• _Dataset extract_
-=-=-=-=-
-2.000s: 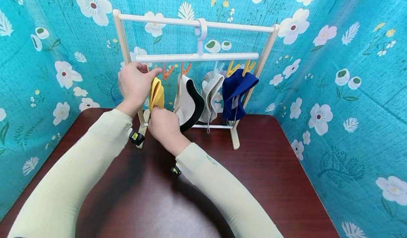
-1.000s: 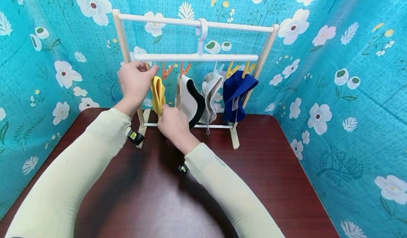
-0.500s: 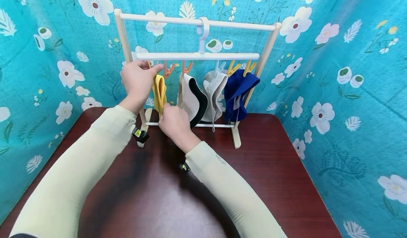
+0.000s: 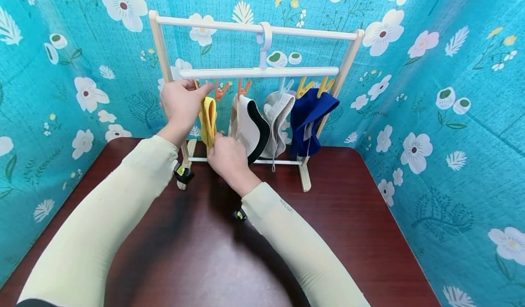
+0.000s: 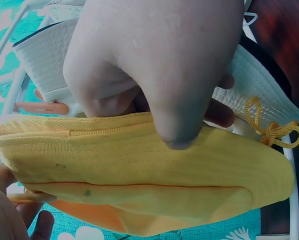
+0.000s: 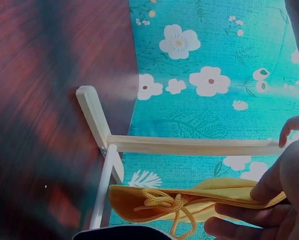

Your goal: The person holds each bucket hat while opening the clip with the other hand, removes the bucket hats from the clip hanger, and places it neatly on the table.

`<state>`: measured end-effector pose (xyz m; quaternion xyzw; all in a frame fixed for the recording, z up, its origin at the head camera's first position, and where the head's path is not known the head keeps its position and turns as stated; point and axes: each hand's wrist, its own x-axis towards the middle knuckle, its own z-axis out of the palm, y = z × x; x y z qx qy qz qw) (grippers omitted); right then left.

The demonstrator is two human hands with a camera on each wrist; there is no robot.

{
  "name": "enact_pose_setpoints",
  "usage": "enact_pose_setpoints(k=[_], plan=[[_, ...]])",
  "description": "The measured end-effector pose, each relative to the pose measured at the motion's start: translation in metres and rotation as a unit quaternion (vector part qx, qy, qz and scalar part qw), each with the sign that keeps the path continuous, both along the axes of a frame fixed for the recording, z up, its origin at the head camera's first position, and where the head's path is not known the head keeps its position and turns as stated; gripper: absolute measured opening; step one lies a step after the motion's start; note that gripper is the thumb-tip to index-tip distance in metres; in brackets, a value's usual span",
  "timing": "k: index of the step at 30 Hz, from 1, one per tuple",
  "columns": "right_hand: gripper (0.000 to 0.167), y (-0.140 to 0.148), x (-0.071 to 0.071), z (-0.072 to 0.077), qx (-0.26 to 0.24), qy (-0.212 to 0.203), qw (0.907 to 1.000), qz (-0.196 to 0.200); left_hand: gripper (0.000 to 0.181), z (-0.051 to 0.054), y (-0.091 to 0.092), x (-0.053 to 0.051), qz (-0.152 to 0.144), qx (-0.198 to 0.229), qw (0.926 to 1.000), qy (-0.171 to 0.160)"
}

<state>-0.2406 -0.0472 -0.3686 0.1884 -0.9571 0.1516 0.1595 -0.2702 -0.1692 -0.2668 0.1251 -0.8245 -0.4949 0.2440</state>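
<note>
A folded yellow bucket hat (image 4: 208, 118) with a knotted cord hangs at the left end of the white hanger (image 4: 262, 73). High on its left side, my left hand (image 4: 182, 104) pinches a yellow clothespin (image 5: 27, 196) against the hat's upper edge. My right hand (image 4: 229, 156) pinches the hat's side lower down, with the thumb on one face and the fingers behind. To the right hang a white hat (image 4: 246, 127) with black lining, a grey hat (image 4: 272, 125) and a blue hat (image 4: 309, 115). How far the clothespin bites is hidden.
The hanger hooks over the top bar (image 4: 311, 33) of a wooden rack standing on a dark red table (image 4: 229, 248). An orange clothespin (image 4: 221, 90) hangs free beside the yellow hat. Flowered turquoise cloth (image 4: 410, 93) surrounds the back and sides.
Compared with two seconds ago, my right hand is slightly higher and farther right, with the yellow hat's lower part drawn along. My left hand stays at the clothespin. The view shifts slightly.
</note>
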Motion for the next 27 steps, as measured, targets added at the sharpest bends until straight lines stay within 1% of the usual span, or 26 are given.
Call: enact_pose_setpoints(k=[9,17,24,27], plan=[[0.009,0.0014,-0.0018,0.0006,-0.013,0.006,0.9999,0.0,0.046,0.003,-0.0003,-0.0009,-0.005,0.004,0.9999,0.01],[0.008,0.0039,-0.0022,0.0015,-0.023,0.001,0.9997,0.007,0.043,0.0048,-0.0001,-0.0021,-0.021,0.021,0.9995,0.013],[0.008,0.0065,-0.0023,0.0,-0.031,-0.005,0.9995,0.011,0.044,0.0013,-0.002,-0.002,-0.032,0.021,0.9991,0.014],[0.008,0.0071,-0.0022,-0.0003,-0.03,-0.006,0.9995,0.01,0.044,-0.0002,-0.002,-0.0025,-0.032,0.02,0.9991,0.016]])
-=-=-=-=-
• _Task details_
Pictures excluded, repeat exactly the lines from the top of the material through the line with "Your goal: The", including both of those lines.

• _Result below_
-2.000s: 
-1.000s: 
-0.500s: 
+0.000s: 
+0.000s: 
+0.000s: 

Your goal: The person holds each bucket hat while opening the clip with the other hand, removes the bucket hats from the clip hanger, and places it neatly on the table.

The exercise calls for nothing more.